**** Provided records
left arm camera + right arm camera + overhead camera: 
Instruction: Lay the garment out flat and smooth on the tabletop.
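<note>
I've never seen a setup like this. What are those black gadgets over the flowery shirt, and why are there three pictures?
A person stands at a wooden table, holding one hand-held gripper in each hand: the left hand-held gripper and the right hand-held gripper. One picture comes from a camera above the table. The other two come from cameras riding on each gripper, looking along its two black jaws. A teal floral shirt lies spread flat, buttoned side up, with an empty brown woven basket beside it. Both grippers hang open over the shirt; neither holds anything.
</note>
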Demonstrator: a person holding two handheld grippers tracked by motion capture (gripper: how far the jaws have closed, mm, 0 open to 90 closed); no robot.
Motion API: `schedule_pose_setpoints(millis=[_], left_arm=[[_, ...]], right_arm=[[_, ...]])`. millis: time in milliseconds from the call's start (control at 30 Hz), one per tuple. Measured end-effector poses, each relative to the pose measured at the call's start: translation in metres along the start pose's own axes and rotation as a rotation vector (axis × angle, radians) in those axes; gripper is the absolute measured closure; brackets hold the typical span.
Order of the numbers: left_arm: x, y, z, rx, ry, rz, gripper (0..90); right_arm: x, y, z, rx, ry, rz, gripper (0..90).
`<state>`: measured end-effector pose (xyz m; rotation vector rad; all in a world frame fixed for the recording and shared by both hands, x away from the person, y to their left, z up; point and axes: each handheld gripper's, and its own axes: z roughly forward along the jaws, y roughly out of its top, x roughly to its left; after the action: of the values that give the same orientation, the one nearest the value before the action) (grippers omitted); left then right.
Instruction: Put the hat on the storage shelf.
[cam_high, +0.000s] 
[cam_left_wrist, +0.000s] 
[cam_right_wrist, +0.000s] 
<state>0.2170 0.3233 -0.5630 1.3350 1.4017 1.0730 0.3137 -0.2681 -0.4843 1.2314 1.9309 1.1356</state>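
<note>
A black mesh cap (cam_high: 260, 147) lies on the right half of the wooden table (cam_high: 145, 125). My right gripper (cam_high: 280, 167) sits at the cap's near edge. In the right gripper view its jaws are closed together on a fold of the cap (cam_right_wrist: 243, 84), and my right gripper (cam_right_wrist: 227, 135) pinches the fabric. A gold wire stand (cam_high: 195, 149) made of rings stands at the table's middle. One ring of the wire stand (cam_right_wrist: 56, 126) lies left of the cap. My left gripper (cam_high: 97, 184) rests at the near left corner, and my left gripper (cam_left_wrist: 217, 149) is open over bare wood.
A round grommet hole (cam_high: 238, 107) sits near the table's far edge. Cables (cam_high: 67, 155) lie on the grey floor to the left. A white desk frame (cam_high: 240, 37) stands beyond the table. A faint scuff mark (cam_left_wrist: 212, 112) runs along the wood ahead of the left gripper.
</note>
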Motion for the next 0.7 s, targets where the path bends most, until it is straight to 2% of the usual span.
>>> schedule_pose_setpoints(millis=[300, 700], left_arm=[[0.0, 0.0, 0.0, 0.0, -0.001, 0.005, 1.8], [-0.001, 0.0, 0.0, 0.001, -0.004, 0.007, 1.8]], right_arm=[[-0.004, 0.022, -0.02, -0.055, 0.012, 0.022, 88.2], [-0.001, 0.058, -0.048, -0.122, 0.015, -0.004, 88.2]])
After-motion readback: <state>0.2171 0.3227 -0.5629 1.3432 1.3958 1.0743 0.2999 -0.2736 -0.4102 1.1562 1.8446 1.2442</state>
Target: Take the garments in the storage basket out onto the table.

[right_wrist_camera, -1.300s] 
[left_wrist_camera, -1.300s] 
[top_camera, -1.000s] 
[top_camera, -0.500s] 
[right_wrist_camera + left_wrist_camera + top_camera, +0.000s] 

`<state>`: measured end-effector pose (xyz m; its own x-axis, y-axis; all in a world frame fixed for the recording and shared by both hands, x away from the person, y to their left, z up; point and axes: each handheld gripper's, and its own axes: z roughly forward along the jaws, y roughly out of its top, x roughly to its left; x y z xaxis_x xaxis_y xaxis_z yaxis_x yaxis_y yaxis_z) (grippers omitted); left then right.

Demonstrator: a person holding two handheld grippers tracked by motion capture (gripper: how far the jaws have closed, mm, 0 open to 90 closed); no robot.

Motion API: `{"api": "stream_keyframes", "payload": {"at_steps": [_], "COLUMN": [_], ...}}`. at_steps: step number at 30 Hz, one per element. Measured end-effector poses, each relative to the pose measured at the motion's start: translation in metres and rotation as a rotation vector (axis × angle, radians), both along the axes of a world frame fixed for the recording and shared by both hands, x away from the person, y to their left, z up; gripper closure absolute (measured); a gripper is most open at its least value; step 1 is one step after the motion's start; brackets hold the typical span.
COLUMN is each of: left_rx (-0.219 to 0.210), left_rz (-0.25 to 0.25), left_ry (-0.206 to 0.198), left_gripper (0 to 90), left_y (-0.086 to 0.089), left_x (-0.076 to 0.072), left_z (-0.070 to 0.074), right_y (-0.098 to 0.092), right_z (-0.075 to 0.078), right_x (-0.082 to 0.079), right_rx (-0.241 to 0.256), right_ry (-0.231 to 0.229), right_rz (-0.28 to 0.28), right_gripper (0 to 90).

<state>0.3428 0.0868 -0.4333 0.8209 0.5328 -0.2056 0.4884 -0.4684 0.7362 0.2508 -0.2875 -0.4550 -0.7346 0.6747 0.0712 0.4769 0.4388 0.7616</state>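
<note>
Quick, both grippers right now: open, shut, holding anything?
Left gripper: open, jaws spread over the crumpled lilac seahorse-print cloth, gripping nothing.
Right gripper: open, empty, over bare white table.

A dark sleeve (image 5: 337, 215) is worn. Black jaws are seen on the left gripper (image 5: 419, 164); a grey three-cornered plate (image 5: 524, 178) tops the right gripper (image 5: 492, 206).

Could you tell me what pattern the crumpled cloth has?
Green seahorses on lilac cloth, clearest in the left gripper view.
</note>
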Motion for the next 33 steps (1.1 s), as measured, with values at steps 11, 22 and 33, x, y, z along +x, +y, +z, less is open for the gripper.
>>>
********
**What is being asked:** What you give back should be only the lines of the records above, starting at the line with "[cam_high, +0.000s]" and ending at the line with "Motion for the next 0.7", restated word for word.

**Written answer:**
[cam_high, +0.000s] 
[cam_left_wrist, +0.000s] 
[cam_right_wrist, +0.000s] 
<state>0.2170 0.3233 -0.5630 1.3350 1.4017 1.0730 0.3137 -0.2681 -0.4843 1.2314 1.9309 1.1356</state>
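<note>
A black mesh cap (cam_high: 260, 147) lies on the right half of the wooden table (cam_high: 145, 125). My right gripper (cam_high: 280, 167) sits at the cap's near edge. In the right gripper view its jaws are closed together on a fold of the cap (cam_right_wrist: 243, 84), and my right gripper (cam_right_wrist: 227, 135) pinches the fabric. A gold wire stand (cam_high: 195, 149) made of rings stands at the table's middle. One ring of the wire stand (cam_right_wrist: 56, 126) lies left of the cap. My left gripper (cam_high: 97, 184) rests at the near left corner, and my left gripper (cam_left_wrist: 217, 149) is open over bare wood.
A round grommet hole (cam_high: 238, 107) sits near the table's far edge. Cables (cam_high: 67, 155) lie on the grey floor to the left. A white desk frame (cam_high: 240, 37) stands beyond the table. A faint scuff mark (cam_left_wrist: 212, 112) runs along the wood ahead of the left gripper.
</note>
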Motion for the next 0.7 s, targets where the path bends most, until it is straight to 2% of the usual span.

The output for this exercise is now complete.